– Vai embora! – Eu falei, furioso. Pegue seus trapinhos e desapareça.
Ela me encarava com os olhinhos faiscantes, brilho de ódio; saiu do quarto, atravessou a sala e disse friamente: Você não vai mais me ver na sua frente. Depois abriu a porta da sacadinha do prédio e se jogou lá para baixo. Estávamos no décimo andar.
Desorientado, procurei os sapatos debaixo da cama, joguei uma camisa sobre os ombros e corri para o elevador. Minha cabeça fervia. Meu Deus, que não acontecesse o que eu estava imaginando. O elevador estava ainda parado no segundo andar. Inconscientemente eu desejava que não chegasse nunca, que me poupasse de assistir ao final daquilo que sabia ser inevitável. Quem escaparia de uma queda do décimo andar?
O elevador chegou com seu zunido leve, como um voo de besouro, parou suavemente, e desceram dois jovens. Toquei para baixo. Na calçada estavam umas duas ou três pessoas, diante delas o corpo em decúbito lateral, a saia verde erguida até a cintura, os belos pezinhos descalços, um riozinho de sangue ainda quente brotando dos lábios. Morta.
Quando a conheci, me apaixonei pela sua beleza um tanto passada, madura, carnes soltas numa saia plissada. Cabelos de um louro esmaecido, com mechas mais escuras, esparramados pelos ombros. Os olhos graúdos, velados pelas sobrancelhas espessas, passeavam com um jeito curioso e sofrido pelas feições dos interlocutores. Mas a boca, a boca vermelha era um vórtice que atraia e tragava os lábios e a alma incautos. Nua, era excitante a pele clarinha, cintura com pequena adiposidade, as pernas coladas umas às outras, porejando suor.
Com meus quase 60 anos, essa conquista tinha o seu preço. Mas suas exigências não eram onerosas, e eu também não era nenhum ingênuo, tinha imposto um limite. Os encontros em meu apartamento, num condomínio de luxo, jantares em bons restaurantes, fins de semana em Camboriú, tudo isso a deixava excitada, e a bem dizer, a princípio embasbacada.
Em alguns meses, a levei para morar comigo. Tinha vindo do interior, onde deixara a mãe e um filho menor, criado pela avó. Não falava de sua vida anterior, sua vida começara aqui, e dizia isso com uma sombra triste nos olhos, como se quisesse afastar uma lembrança que a incomodava.
Eu a vestia nas melhores butiques, comprei-lhe um Honda prateado, no qual rondava longamente pela cidade, por trás de grandes óculos escuros. Logico, eu não aprovava isso, preferia tê-la em casa, me esperando de banho tomado, perfumada, cubinhos de gelo prontos para o uísque. Tirava os óculos de sobre a testa, mordia furiosamente uma das hastes, me encarava com olhar ao mesmo tempo zombeteiro e raivoso: Você não é meu dono!
Sim, eu a amava, não nego que tinha medo de perdê-la, de que esse seus volteios pela cidade tivessem alguma intenção oculta, era uma mulher ainda jovem, sensual.
Se antes recebia meus presentes com um brilho nos olhos, me enlaçava o pescoço e lambuzava meus lábios com seus beijos, agora os recebia friamente, como tributo de um servo para sua rainha.
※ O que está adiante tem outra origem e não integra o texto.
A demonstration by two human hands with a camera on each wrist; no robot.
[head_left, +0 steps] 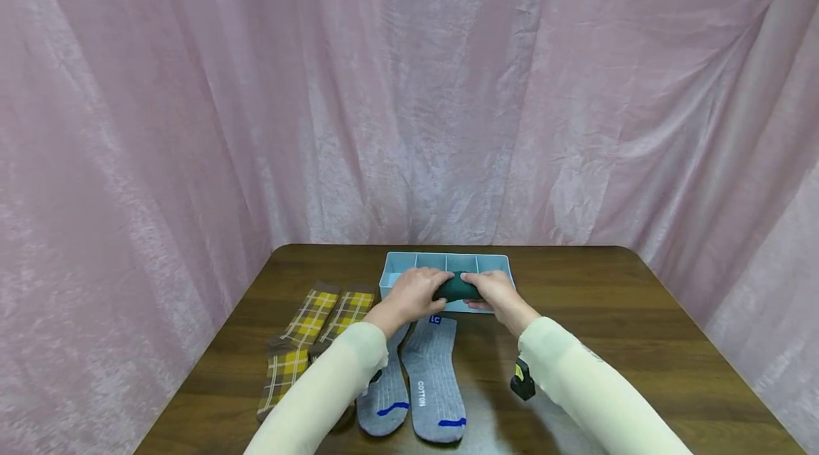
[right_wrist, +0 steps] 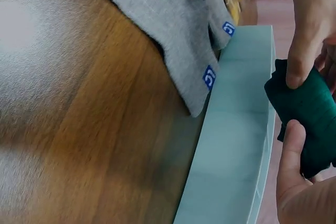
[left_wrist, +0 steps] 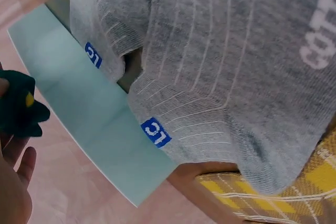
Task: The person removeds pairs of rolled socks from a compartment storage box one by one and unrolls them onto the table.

Demorava cada vez mais em seus passeios de carro, à tarde. Quando, por acaso, peguei o smartphone que havia lhe dado, reagiu como uma gata parida quando se aproximam de seus filhotes.
Fui muitas vezes chamado para depor no distrito policial, dei minha versão de sua morte, encerraram o caso e deixaram de me incomodar. Hoje sinto dolorosamente sua falta, doei suas roupas, procuro enterrar as lembranças de seu corpo, seus olhos, sua boca feito fruta se abrindo de madura.
Minha vida parou, muitas vezes minha cabeça gira, o coração dispara, sinto que não conseguirei me erguer de baixo dos destroços de minha alma. Ela abriu a porta da sacada e se jogou do décimo andar... Preciso repetir isso mil vezes para sufocar a terrível verdade: eu é que a empurrei para a morte.